You will need to buy an adapter plug if your converter is more than 15 amps.

Often repeated advice but totally erroneous as the converter's DC rating has nothing to do with the trailer's 120 vac main service rating, which in the case of a popup of this vintage could be 15 amp service or 30 amp service.  A trailer could have no converter at all and it still wouldn't have any bearing at all on the trailer's main service rating.  As it happens the 1992 Fleetwood Royale is wired with 30 amp main service using a 10 gauge 30 amp rated RV cable that terminates with a male 30 amp RV plug and as mentioned the OP can plug into a standard 120 vac 15 amp or 20 amp household receptacle using a 30 amp female > 15 amp male adapter ... but this has nothing to do with the size of the converter installed in the trailer.

Well, you learn something new everyday. I was under the impression that the converter rating was for A/C. So you're saying a 15a converter can have a 20 or 30 amp plug? Or a 30a converter can have a 15a plug?

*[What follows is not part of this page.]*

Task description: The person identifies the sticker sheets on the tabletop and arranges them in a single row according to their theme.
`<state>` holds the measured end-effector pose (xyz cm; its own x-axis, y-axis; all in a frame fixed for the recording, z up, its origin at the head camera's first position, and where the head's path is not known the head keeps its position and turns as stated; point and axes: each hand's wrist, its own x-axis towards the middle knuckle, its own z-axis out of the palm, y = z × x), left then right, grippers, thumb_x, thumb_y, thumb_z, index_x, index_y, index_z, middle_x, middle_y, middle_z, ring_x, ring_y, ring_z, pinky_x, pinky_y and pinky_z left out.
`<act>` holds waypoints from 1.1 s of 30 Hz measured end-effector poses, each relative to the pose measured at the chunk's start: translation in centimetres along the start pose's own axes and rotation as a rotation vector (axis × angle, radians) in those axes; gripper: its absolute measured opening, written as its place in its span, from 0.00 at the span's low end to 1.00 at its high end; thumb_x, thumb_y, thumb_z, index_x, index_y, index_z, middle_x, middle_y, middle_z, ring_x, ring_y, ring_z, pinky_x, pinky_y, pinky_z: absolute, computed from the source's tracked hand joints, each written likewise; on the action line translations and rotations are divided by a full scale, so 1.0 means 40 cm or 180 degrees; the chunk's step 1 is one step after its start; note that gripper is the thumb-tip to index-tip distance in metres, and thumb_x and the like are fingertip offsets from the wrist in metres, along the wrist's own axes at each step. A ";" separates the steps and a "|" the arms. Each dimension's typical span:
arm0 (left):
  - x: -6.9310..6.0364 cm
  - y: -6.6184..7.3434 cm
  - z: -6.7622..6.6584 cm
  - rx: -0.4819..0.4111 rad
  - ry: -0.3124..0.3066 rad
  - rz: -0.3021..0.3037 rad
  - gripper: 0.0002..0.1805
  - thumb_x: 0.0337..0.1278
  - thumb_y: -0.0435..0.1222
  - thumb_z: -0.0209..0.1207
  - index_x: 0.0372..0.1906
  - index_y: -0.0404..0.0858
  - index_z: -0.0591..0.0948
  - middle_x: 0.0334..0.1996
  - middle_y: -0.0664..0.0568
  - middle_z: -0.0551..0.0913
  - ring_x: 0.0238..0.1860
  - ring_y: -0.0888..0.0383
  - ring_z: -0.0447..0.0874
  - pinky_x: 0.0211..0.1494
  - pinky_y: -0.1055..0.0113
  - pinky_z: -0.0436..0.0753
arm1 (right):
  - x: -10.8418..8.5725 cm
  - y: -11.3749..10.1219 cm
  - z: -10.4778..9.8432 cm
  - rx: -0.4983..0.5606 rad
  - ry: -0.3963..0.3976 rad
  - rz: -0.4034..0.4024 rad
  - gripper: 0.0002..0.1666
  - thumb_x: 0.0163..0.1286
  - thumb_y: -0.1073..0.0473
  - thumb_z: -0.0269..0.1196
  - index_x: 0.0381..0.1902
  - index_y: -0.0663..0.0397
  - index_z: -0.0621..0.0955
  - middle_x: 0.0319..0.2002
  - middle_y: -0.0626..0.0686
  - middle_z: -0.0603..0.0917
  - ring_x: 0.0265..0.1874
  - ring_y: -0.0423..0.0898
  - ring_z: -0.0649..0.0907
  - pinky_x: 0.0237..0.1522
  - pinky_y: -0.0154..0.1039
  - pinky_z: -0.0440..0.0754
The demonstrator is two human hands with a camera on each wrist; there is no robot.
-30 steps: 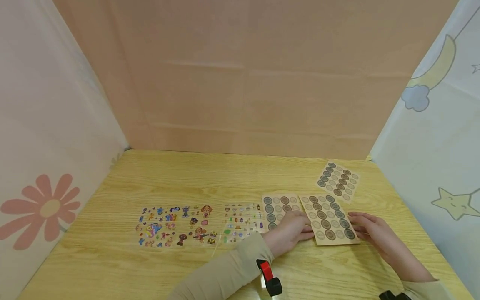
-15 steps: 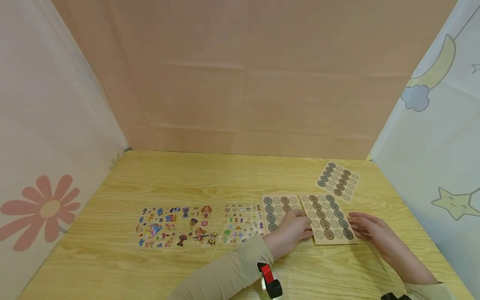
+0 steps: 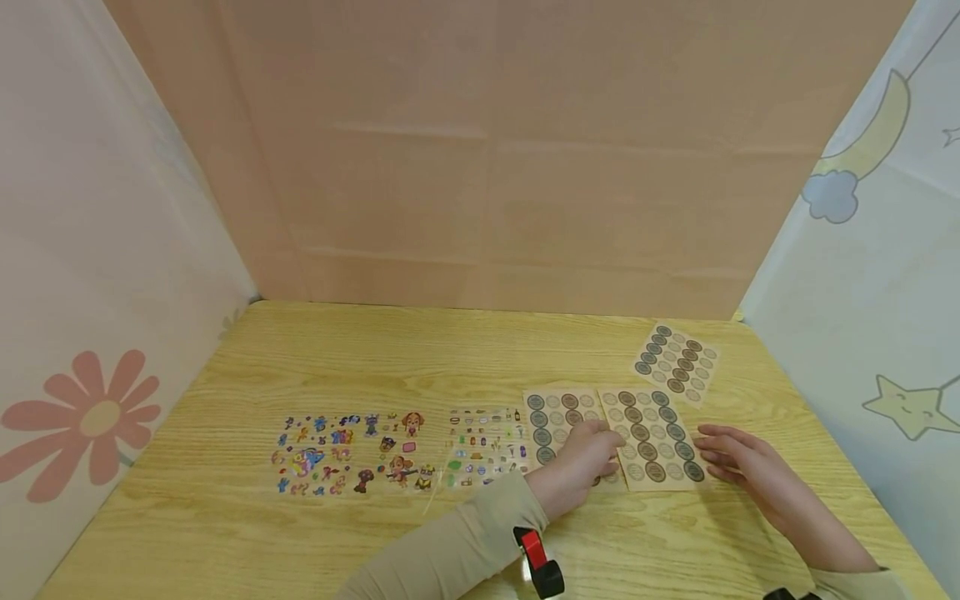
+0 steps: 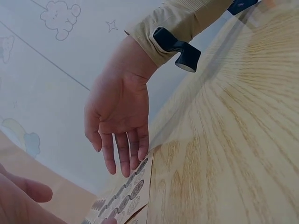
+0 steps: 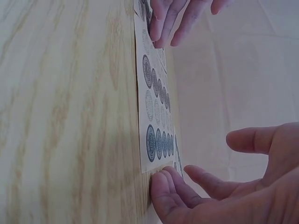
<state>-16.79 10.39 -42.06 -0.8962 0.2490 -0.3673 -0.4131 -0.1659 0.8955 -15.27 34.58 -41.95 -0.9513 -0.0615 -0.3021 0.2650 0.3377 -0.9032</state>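
Observation:
Two tan sheets of round stickers lie edge to edge on the table: a left sticker sheet and a right sticker sheet. My left hand rests over the lower part of the left one, its fingertips at the seam between the two, and hides some stickers. With fingers extended and slightly bent, my right hand touches the outer edge of the right sheet. In the right wrist view, the thumb of the right hand stands away from its fingers, and that sheet lies flat.
Behind these lies another tilted round-sticker sheet. To the left are a clear sheet of small food-like stickers and clear cartoon sticker sheets. A peach cloth wall stands behind, with pale patterned walls at both sides.
The right sticker sheet has turned slightly and its lower end has shifted left, so it now lies straight along the left sheet. My hands have barely moved.

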 end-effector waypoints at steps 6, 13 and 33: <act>0.007 0.030 0.000 0.0101 0.0051 0.0034 0.21 0.57 0.33 0.56 0.56 0.33 0.74 0.42 0.48 0.76 0.36 0.51 0.75 0.48 0.53 0.75 | 0.002 0.003 -0.020 0.0242 0.0064 0.0001 0.15 0.76 0.57 0.51 0.57 0.53 0.73 0.41 0.37 0.80 0.41 0.34 0.80 0.44 0.31 0.81; 0.085 0.104 0.019 -0.0069 -0.0169 0.0118 0.15 0.61 0.36 0.53 0.50 0.33 0.78 0.42 0.48 0.81 0.50 0.45 0.78 0.57 0.52 0.76 | 0.026 0.005 -0.073 0.0759 -0.0098 0.0218 0.30 0.77 0.56 0.48 0.70 0.62 0.55 0.49 0.46 0.73 0.43 0.34 0.79 0.49 0.32 0.79; 0.359 0.150 -0.030 -0.0676 -0.0595 -0.0406 0.36 0.62 0.45 0.54 0.67 0.25 0.63 0.63 0.32 0.67 0.65 0.40 0.64 0.68 0.51 0.64 | 0.148 -0.030 -0.107 0.2125 0.0018 0.0458 0.14 0.78 0.50 0.44 0.57 0.43 0.62 0.58 0.57 0.55 0.55 0.46 0.66 0.70 0.39 0.55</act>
<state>-32.32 11.82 -42.27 -0.7978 0.4485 -0.4030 -0.5624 -0.3128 0.7654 -21.87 37.85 -41.34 -0.8997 -0.0539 -0.4332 0.4275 -0.3096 -0.8493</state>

Be careful with that one. If your camper has a 30A converter and you are using a 15A outlet (with an adapter) be sure to not exceed 15A at your camper by running the A/C and microwave at the same time. In theory, overloading the 15A circuit should trip the 15A breaker at the house (or wherever) but I wouldn't want to test it. I've seen a lot of burnt/melted 15A outlets in campgrounds....... That leads me to believe that their circuit breakers may not be reliable and there may be a potential for a fire.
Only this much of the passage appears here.